Depuis que vous êtes à la barre des Impatients, vous accordez une plus grande importance à la prévention en santé mentale auprès de différentes clientèles (jeunes de la DPJ, étudiants, militaires, travailleurs en burnout, etc.). Est-ce un objectif facile à atteindre?
Disons plutôt de moins en moins difficile à concrétiser. Ma mère aurait bien voulu le faire, mais ses chances de réussite étaient à peu près nulles: il y a 10 ans, la société n’était pas prête. C’est vrai que la prévention est un concept flou, mais aujourd’hui, des étudiants nous disent: je ne dors pas de la nuit parce que je souffre d’anxiété et que je prends des médicaments. Ils ne sont ni schizophrènes ni bipolaires, n’iront pas à l’hôpital, mais éprouvent des problèmes de santé mentale. On ne veut pas enlever de la place pour les cas lourds, nous continuons de développer des ateliers pour eux, mais on tient à ajouter ce volet de prévention.
De la même façon que l’on parle de plus en plus de santé mentale, avez-vous l’impression que la mission des Impatients est mieux comprise?
Je vous donne un exemple qui illustre l’évolution de la perception de la santé mentale et de notre organisme. Il y a 30 ans, les participants ne mettaient pas leur nom sur leurs œuvres parce qu’ils étaient gênés d’être associés à un problème de santé mentale. Il y a 20 ans, ma mère avait eu un rendez-vous avec les plus grandes instances de la santé mentale au Québec, et on lui a fait comprendre qu’on aimait bien Les Impatients, mais l’organisme était tout au bout de la comète, pas du tout une priorité. En fait, à cette époque, personne ne croyait à l’alliance entre l’art et la santé mentale, aux principes de base des Impatients qui sont de mettre la beauté de l’avant. Si vous avez visité des hôpitaux psychiatriques, vous savez de quoi je parle. Or, qu’est-ce qui illustre la politique de santé mentale du ministre Lionel Carmant lancée en janvier dernier? Une œuvre d’un Impatient, et en page trois, un encadré sur la mission de l’organisme de même que le nom de l’artiste.

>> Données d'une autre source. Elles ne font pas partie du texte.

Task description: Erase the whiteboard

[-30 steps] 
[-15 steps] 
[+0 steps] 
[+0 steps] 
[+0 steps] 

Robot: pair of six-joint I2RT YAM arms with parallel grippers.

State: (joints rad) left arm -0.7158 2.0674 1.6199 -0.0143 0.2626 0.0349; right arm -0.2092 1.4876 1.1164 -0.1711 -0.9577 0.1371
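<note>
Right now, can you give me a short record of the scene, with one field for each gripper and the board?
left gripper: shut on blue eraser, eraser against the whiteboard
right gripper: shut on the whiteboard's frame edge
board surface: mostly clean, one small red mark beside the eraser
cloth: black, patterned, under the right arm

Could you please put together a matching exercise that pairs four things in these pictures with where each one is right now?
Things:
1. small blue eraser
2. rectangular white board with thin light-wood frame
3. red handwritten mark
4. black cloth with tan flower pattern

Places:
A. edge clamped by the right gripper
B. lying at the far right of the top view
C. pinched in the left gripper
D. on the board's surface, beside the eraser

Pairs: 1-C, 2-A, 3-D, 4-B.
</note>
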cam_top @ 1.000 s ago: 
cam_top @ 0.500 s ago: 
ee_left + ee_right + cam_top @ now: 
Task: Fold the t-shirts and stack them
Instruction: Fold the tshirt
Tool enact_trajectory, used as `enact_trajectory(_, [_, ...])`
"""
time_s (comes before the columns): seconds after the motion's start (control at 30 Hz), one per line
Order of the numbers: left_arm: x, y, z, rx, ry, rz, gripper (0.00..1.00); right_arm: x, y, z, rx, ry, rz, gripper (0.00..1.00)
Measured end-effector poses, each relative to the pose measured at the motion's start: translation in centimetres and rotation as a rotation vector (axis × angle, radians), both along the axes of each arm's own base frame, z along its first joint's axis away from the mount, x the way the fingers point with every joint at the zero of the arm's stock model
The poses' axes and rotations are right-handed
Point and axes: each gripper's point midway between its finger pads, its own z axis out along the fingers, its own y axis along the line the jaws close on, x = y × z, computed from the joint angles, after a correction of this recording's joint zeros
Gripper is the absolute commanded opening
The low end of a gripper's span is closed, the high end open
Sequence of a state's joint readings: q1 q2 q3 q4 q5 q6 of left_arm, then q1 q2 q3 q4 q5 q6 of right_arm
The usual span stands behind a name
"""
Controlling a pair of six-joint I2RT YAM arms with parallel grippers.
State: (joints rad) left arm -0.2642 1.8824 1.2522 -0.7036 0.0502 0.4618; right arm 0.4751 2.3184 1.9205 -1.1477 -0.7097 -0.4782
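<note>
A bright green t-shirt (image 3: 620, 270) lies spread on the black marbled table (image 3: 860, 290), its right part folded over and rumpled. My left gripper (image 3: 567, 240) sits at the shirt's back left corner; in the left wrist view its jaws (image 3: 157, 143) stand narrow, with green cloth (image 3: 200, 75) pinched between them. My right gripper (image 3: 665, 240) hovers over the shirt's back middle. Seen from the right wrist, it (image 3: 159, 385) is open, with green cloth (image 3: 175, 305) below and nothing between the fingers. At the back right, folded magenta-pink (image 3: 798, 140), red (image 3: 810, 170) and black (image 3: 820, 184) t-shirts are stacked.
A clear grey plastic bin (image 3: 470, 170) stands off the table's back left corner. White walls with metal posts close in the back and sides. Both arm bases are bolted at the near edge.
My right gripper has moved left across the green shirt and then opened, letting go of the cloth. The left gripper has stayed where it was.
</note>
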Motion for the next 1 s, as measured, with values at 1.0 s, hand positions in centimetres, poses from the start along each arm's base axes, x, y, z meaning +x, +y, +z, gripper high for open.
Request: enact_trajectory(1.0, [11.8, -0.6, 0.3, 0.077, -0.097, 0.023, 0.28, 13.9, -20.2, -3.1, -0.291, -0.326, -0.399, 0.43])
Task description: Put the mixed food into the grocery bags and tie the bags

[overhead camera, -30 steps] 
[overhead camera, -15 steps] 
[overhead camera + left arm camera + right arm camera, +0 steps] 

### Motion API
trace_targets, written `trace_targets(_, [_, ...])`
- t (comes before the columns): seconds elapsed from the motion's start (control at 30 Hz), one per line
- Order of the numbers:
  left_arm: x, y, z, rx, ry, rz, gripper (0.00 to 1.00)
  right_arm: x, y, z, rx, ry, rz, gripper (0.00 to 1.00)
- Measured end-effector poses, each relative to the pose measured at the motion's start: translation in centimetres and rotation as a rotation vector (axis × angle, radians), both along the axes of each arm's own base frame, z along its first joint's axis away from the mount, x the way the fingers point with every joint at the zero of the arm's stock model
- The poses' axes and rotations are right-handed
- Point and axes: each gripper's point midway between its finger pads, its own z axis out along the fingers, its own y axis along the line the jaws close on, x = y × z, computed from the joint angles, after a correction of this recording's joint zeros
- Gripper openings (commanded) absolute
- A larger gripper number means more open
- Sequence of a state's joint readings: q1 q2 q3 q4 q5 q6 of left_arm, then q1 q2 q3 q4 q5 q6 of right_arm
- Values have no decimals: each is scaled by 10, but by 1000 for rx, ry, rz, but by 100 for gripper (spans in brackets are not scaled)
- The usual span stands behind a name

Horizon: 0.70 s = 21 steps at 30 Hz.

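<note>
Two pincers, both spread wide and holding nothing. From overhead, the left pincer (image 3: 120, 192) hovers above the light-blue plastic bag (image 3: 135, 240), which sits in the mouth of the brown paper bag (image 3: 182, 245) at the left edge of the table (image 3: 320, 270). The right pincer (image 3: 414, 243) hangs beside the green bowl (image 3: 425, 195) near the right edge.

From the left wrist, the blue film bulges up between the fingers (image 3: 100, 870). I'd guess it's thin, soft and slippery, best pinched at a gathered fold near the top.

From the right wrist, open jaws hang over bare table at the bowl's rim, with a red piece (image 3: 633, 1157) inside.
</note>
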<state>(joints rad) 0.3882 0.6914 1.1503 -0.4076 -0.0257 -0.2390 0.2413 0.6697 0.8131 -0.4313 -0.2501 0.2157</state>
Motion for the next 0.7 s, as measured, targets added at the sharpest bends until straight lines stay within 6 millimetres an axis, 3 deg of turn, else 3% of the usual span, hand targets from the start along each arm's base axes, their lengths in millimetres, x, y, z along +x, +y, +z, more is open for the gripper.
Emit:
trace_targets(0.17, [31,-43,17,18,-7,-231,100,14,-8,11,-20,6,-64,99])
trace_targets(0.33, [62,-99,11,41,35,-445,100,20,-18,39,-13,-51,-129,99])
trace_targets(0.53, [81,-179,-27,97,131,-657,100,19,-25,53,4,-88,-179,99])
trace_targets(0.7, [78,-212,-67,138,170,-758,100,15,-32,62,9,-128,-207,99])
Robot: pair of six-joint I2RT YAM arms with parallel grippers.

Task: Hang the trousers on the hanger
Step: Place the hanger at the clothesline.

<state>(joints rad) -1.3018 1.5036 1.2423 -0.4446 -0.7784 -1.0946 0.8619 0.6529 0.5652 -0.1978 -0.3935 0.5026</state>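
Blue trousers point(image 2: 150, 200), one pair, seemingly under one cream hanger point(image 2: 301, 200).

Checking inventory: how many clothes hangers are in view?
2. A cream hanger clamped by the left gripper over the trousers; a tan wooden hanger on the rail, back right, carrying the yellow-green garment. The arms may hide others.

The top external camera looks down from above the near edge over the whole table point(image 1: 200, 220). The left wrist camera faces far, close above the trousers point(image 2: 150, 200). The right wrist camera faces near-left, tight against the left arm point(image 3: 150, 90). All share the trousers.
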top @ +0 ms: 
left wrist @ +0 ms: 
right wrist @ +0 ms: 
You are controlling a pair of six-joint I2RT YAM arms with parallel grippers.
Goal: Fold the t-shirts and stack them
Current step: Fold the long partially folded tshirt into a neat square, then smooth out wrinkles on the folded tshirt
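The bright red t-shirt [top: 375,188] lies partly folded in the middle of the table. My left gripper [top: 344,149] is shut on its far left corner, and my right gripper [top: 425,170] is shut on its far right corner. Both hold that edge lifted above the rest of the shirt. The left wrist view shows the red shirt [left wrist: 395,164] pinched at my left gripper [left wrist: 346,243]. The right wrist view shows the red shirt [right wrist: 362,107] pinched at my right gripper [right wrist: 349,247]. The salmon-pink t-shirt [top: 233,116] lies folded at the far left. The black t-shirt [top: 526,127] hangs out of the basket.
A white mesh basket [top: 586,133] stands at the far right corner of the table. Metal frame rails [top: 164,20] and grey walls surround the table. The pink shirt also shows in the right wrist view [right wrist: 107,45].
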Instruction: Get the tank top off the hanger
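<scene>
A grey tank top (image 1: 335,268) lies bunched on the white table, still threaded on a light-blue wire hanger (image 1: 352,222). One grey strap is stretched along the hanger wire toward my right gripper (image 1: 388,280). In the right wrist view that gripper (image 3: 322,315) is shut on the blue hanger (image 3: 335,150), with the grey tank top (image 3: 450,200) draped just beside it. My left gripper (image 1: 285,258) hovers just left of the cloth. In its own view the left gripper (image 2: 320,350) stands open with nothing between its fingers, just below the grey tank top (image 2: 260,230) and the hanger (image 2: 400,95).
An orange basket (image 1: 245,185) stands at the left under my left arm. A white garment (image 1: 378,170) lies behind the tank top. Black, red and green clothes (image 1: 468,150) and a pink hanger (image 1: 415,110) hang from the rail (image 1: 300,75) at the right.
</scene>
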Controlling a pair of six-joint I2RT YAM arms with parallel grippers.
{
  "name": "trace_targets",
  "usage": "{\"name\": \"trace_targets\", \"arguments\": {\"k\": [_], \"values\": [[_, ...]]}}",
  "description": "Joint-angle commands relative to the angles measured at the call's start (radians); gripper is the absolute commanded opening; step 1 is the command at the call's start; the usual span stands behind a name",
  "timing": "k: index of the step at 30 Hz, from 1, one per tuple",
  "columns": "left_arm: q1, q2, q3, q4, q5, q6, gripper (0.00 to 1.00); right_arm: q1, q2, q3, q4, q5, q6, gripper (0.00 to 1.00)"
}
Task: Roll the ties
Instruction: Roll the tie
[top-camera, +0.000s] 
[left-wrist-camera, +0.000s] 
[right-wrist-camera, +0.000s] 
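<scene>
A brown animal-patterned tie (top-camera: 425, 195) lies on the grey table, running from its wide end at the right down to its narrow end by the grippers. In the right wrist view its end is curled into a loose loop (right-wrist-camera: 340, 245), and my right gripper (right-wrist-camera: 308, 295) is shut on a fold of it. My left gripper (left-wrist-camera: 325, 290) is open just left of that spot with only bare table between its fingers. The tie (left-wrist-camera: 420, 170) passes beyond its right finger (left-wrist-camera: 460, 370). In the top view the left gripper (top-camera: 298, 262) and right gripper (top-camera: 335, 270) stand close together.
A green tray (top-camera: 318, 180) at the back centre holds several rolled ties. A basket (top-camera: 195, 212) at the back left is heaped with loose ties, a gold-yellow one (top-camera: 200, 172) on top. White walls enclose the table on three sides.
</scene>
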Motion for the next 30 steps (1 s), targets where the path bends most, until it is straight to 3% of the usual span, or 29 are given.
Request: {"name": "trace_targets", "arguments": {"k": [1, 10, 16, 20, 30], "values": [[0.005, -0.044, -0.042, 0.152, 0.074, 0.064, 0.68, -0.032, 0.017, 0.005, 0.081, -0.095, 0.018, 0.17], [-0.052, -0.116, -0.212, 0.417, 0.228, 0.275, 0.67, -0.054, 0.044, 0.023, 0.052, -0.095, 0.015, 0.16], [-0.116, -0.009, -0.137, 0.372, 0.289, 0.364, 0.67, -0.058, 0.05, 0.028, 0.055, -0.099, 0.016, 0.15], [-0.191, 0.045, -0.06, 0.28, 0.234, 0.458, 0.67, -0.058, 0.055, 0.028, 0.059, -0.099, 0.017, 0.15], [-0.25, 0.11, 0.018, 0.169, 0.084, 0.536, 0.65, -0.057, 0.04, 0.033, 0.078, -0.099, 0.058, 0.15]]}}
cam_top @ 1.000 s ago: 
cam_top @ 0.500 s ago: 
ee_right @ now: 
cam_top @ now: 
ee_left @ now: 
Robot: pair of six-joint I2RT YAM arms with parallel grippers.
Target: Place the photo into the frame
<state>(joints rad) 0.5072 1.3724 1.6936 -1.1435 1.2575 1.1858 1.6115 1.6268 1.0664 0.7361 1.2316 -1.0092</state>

Vous vous définissez comme un avocat… défroqué! En quoi votre ancien métier est-il utile dans vos fonctions de directeur?
À la base, je souhaitais défendre la veuve et l’orphelin, pas la mafia. Mon métier d’avocat criminaliste ne me manque pas, mais c’est utile pour tout, dont la gestion des problèmes. Si je reçois une mise en demeure, ça ne me fait pas peur, et les employés sont rassurés. Mais là où c’est le plus utile, c’est dans l’expression de l’empathie; cette formation m’a fait voir l’être humain derrière le client. Ma perception de la vie a d’ailleurs beaucoup changé quand j’ai travaillé au Tribunal pénal international pour le Rwanda. J’ai interrogé une victime du génocide qui vivait dans un camp de réfugiés au Malawi. Elle m’a montré une énorme cicatrice juste en haut du buste: une lance avait traversé tout son corps et elle tenait son bébé dans le dos… Qu’est-ce qui peut être pire dans la vie? Depuis ce temps-là, je relativise mes problèmes et je suis animé par l’envie d’aider.